§ **Exercise**
Transcribe every entry below word for word, but skip the pictures.

§ **Listed entries**
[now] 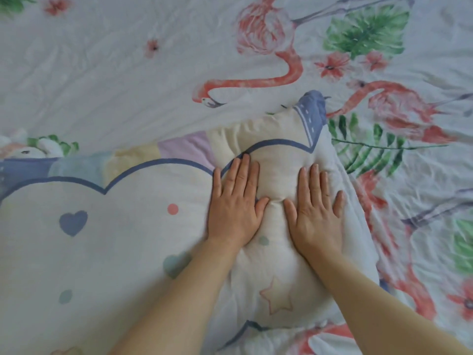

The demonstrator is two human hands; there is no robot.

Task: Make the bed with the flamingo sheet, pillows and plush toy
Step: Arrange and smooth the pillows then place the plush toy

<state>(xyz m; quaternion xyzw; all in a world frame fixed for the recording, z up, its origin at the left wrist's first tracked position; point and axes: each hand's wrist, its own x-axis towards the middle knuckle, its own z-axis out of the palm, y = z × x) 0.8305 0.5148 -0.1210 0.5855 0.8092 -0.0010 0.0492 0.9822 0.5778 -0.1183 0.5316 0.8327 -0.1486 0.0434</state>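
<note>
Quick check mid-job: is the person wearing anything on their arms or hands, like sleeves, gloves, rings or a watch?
Nothing worn shows. The left hand and right hand are bare, without gloves or rings; the left forearm and right forearm are bare to the frame's edge, with no sleeve, watch or bracelet.

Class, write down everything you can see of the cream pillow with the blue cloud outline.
The cream fabric pillow with a blue cloud outline looks soft and padded, printed with hearts, dots and a star, with pastel patches along its far edge. It lies flat on the white flamingo-print sheet. The left hand and right hand press flat on its right end, fingers straight, denting it.
</note>
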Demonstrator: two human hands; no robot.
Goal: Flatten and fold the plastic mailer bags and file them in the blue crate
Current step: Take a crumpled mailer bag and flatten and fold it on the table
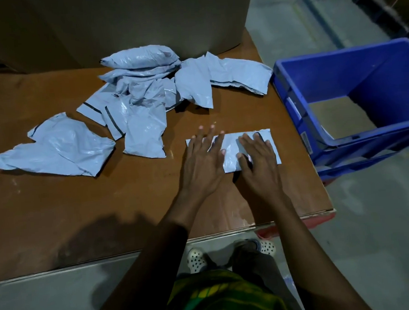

§ **Task output**
[now] 

The demonstrator is two human hands; there is no robot.

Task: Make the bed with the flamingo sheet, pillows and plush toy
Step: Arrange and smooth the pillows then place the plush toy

<state>(xyz m; quaternion xyzw; all in a world frame fixed for the recording, z up, its origin at the left wrist's first tracked position; point and axes: each hand's wrist, its own x-axis towards the middle knuckle, its own z-axis out of the palm, y = z × x) 0.8305 0.5148 -0.1210 0.5855 0.8092 -0.0010 0.0492 0.9822 0.5778 -0.1183 0.5316 0.8327 -0.1486 0.0434</state>
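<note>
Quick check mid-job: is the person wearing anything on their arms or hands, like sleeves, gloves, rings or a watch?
Nothing worn shows. The left hand and right hand are bare, without gloves or rings; the left forearm and right forearm are bare to the frame's edge, with no sleeve, watch or bracelet.

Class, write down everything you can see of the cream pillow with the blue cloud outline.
The cream fabric pillow with a blue cloud outline looks soft and padded, printed with hearts, dots and a star, with pastel patches along its far edge. It lies flat on the white flamingo-print sheet. The left hand and right hand press flat on its right end, fingers straight, denting it.
</note>
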Demonstrator: two human hands; no robot.
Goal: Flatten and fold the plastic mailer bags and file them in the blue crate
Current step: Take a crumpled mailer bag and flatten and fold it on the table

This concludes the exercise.